PROMPT » Extract each line of the records below that contains the word "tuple".

[Start of Attachment]

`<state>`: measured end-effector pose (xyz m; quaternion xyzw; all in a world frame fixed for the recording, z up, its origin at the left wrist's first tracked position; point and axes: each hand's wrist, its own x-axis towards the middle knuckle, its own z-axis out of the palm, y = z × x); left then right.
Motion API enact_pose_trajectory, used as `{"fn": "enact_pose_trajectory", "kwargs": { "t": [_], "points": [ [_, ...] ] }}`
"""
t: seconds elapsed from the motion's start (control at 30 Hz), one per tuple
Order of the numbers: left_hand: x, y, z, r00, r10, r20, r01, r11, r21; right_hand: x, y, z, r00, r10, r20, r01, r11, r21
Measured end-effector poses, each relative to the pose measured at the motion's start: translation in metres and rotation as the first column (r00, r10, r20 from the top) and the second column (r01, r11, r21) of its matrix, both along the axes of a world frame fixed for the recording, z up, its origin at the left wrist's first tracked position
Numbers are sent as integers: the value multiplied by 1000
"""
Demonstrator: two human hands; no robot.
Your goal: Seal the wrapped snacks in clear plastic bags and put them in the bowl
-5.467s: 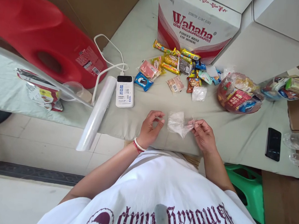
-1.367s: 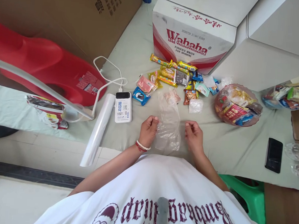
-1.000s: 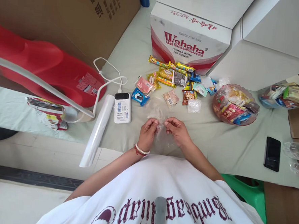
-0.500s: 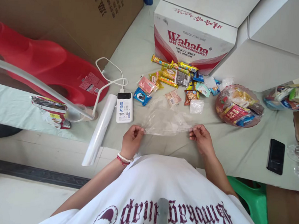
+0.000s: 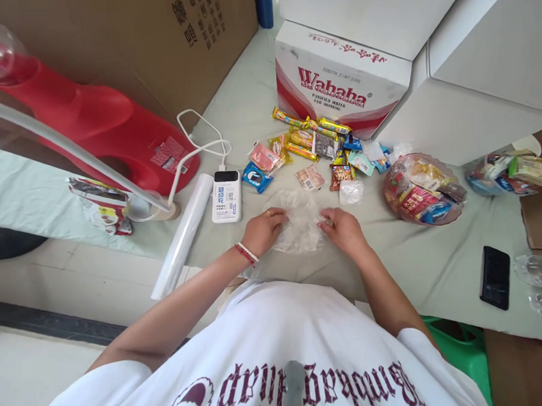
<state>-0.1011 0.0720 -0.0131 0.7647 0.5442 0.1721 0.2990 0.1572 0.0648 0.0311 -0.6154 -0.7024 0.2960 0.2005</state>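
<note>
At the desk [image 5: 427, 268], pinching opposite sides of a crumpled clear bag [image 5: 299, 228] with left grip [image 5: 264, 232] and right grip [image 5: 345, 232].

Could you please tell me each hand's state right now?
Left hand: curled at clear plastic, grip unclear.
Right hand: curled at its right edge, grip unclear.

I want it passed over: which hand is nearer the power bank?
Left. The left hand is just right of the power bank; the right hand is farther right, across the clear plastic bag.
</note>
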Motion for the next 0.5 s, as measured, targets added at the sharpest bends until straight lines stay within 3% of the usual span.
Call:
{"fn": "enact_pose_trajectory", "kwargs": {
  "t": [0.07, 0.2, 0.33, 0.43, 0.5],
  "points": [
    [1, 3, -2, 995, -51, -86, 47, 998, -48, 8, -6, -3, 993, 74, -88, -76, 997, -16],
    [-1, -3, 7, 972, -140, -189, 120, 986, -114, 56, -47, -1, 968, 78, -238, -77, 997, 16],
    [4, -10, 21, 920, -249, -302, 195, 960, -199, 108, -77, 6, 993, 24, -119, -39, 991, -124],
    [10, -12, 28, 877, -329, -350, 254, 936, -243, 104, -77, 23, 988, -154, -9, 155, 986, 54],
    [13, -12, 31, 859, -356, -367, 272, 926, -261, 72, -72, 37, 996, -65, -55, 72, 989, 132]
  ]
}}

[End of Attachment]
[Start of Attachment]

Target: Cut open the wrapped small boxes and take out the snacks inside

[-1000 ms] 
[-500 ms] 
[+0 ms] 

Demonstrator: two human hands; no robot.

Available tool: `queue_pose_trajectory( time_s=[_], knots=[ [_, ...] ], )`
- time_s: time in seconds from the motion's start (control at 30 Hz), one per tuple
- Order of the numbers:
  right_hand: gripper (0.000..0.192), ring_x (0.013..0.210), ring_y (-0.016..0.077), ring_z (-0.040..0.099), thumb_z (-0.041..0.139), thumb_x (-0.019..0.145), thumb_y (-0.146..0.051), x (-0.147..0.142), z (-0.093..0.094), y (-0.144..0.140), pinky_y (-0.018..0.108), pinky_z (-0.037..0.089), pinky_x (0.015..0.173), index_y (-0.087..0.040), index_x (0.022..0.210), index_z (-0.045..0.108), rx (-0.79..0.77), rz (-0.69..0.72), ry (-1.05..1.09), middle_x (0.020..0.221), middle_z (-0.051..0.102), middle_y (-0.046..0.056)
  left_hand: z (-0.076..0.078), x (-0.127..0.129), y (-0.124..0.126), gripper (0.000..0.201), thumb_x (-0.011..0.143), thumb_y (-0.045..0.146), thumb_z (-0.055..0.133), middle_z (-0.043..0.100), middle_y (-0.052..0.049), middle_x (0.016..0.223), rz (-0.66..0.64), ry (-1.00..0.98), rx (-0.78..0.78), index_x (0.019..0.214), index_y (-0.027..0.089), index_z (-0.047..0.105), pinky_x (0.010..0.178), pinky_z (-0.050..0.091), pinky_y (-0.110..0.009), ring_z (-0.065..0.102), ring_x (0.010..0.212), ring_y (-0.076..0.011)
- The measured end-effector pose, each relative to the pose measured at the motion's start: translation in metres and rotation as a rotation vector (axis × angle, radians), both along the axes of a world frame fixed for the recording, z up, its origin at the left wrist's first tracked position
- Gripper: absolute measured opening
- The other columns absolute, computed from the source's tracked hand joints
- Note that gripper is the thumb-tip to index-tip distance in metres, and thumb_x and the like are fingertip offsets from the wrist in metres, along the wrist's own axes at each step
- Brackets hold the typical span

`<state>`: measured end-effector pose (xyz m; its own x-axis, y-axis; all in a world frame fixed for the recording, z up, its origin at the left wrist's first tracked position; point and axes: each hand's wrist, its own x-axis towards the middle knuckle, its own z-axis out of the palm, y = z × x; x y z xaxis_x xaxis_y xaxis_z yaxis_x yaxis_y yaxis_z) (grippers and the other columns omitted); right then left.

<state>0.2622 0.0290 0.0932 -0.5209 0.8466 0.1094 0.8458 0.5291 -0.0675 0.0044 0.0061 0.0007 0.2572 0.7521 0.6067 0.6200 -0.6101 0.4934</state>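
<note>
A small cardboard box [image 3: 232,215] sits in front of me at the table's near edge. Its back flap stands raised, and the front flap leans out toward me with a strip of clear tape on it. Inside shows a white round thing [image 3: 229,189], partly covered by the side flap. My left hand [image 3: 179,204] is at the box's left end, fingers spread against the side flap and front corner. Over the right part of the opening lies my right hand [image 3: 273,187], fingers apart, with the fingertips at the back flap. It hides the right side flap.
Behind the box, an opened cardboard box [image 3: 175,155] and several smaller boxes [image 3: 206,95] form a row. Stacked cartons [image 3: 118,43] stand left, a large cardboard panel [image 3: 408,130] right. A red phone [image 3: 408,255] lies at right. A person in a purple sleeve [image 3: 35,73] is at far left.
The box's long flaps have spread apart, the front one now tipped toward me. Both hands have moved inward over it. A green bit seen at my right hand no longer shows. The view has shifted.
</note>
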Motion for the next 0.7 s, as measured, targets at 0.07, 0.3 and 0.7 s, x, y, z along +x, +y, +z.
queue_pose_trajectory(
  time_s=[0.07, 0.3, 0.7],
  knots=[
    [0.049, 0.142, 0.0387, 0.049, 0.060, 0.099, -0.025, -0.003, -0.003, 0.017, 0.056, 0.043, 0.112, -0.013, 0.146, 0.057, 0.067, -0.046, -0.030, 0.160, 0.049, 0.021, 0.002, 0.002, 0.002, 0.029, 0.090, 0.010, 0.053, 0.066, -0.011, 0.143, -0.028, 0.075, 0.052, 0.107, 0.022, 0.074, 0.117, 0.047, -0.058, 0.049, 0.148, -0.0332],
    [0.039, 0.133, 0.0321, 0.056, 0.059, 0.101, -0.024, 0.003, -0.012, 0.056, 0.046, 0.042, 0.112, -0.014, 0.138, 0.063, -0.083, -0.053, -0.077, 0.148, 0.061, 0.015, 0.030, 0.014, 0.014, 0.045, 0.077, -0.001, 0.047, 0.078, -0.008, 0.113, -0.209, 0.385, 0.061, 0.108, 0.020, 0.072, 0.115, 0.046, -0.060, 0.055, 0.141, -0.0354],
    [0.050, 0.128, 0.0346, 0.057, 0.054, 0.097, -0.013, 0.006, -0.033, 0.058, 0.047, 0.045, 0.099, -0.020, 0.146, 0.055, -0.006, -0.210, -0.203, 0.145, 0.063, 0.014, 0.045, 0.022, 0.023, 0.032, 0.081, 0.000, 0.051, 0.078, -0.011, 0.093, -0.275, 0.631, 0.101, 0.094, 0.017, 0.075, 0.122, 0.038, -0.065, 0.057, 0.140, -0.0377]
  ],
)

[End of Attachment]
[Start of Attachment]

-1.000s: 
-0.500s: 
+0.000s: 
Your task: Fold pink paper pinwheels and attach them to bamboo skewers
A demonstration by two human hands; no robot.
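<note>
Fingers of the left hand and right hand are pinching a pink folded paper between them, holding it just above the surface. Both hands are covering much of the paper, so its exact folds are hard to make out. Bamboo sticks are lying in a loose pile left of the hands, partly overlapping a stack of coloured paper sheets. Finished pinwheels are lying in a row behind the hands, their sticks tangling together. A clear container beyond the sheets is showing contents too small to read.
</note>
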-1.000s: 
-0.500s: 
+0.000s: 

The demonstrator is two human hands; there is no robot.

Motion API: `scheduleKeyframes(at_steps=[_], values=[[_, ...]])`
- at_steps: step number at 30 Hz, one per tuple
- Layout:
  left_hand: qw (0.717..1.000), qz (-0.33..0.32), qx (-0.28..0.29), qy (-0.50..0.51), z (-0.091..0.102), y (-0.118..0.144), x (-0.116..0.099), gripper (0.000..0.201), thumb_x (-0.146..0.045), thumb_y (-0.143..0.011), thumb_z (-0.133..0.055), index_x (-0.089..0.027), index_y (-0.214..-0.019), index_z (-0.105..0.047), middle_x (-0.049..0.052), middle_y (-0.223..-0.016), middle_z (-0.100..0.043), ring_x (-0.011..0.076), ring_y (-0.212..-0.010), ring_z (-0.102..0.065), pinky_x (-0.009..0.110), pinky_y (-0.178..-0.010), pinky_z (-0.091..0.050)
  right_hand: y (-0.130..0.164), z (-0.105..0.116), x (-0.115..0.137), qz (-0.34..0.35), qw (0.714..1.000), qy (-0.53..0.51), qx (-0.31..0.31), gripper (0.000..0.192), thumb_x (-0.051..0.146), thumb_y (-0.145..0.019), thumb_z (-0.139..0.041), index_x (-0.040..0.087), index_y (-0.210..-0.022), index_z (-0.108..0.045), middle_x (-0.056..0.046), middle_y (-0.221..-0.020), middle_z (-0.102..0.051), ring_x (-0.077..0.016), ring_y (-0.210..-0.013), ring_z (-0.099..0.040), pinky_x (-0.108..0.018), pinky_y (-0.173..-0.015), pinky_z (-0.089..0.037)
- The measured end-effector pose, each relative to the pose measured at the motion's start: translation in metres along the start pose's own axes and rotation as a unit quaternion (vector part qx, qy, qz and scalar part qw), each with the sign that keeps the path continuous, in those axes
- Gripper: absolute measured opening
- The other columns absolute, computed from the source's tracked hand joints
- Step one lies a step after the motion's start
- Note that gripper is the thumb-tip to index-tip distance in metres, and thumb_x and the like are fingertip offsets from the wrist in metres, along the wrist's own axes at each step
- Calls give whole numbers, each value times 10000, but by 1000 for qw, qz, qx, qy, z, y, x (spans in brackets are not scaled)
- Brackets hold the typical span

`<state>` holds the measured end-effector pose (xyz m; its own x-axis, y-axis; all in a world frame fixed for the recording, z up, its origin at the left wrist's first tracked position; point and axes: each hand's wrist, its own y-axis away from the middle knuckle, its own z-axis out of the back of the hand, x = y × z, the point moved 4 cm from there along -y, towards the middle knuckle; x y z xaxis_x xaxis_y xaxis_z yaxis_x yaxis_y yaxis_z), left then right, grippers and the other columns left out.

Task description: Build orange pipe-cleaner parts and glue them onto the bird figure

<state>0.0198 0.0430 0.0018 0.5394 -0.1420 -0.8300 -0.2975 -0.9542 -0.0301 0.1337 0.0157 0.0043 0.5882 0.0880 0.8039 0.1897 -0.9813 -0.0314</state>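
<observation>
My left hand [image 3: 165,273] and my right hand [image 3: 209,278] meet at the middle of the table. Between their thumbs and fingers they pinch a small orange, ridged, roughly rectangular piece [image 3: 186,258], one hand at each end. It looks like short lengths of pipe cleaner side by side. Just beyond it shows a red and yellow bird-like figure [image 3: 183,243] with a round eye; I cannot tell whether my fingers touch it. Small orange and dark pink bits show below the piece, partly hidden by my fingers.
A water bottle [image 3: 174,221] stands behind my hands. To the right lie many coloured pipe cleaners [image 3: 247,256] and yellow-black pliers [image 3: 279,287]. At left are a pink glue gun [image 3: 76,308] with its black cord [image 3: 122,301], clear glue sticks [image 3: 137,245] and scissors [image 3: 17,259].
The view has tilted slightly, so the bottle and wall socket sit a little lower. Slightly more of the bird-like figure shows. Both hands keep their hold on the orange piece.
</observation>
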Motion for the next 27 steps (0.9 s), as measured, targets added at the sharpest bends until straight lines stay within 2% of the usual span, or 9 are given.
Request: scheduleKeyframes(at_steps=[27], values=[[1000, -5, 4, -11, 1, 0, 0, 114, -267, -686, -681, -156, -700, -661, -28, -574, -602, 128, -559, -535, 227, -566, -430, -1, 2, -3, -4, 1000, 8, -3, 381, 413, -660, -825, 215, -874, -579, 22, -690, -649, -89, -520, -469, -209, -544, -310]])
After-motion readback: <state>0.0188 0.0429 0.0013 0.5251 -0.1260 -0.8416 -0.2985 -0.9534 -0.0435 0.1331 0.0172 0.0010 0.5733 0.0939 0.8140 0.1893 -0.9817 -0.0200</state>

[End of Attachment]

PROBLEM SOLUTION »
t: seconds elapsed from the motion's start (control at 30 Hz), one per tuple
- time_s: time in seconds from the motion's start (control at 30 Hz), one per tuple
- at_steps: step number at 30 Hz, one per tuple

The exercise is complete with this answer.